The
Mahabharat war (3139 BC) had shattered the economy and abolished
many localized civilizations of India. There were thousands
of kings and millions of people who died in that war. That
much loss of population in those days was a big thing, and,
as a consequence of the war, big patches of uninhabited land
lay stretched across the subcontinent. There were no common
roads in those days to join two distant states of India, and
thus, the communication between them was bleak. In that situation,
the people, living in different locations of India, developed
their own culture and their own communicating language which
had classical or locally spoken Sanskrit background and the
image of original Bhartiya civilization.
Time
went on and gradually Brahmi script and Pali language developed
in India. Pali language was liberally used to write the tenets
of Buddhism. The prime Vedic civilization of Bharatvarsh would
have been concentrated in Mathura, Allahabad and Varanasi
areas which were always the center of Bhartiya culture and
scriptural education.
People
living around the Indus valley gradually developed their civilization.
It was later on called the Harappan culture or Harappan civilization
and was considered to exist around 2700-2500 BC. But it appears
that that civilization was totally out of touch with the mainstream
of Bhartiya culture, that’s why their linguistic and literary
developments remained in a very primitive shape. The inscriptions
of Harappan civilization are found on seals and tablets in
the form of signs which very much resemble Phoenician and
Semitic signs that were developed around 1500 to 1000 BC and
which became the prototype for the development of all the
writing systems of the western world.
But,
on the other hand, we have the historical record, documented
in the Bhagwatam itself (Bhag. Ma. 6/94, 95, 96) that in 3072
BC, 2872 BC and 2842 BC, three public programs of the recitation
of the Bhagwatam and the discourses on Krishn leelas
had happened in which Saints and the devotees participated.
We
have thus two entirely different views about the civilization
of India in almost the same period of time. To understand
this situation I will give you an example: Suppose someone,
who has never been to India and has only heard about it becomes
curious and desires to see India. He and his younger brother
in two helicopters approach India and prepare to land. One
person lands near Bhabha Research Center (Bombay), interviews
some people and talks to the research scientists of the Center
and departs for his homeland. The other person loses the track
and ends up landing in a jungle clearing where the tribal
natives (called the adivasis) come to see the helicopter
which is like a celestial machine for them. The person, baffled
with the findings and unable to understand the tribal language,
comes back home, disgusted and disappointed, where he finds
his brother excitedly talking about all the good things of
India. Both brothers tell their stories and both find it hard
to believe each other. But both are facts, and both situations
simultaneously exist.
Thus,
during the period of the Harappan culture, in some areas of
the Ganges valley, India did have its advanced civilization
and the scholars of Sanskrit language because the discourses
on the Bhagwatam were in Sanskrit language; and you should
know that India is never bereft of such Sages and Saints who
hold the knowledge of all the scriptures in their Divine mind.
When
the historians write the history of India, even if they are
sincere in their efforts, still they try to patch up the Harappan
culture with Vedic culture and, in a worldly manner, they
try to determine the advancement of the Sanskrit language
which is eternally perfect. Such a notion is absolutely wrong.

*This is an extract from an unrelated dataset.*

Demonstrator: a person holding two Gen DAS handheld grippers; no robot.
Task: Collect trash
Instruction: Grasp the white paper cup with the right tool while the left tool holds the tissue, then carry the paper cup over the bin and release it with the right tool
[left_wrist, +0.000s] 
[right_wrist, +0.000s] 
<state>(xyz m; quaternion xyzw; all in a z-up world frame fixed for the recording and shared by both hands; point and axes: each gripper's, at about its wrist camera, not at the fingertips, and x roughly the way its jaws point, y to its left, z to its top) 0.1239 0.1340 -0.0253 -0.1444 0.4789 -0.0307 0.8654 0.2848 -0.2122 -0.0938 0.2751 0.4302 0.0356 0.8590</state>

They think that they are trying to be logical in their historical
research, but they forget this fact that one cannot determine
the history of Bharatvarsh on meager archaeological findings
of coins, toys and pots. Whereas the general history of Bharatvarsh
is already written in its scriptures and the Puranas whose
texts and the philosophical descriptions are the outcome of
the Gracious and benevolent minds of eternal Saints.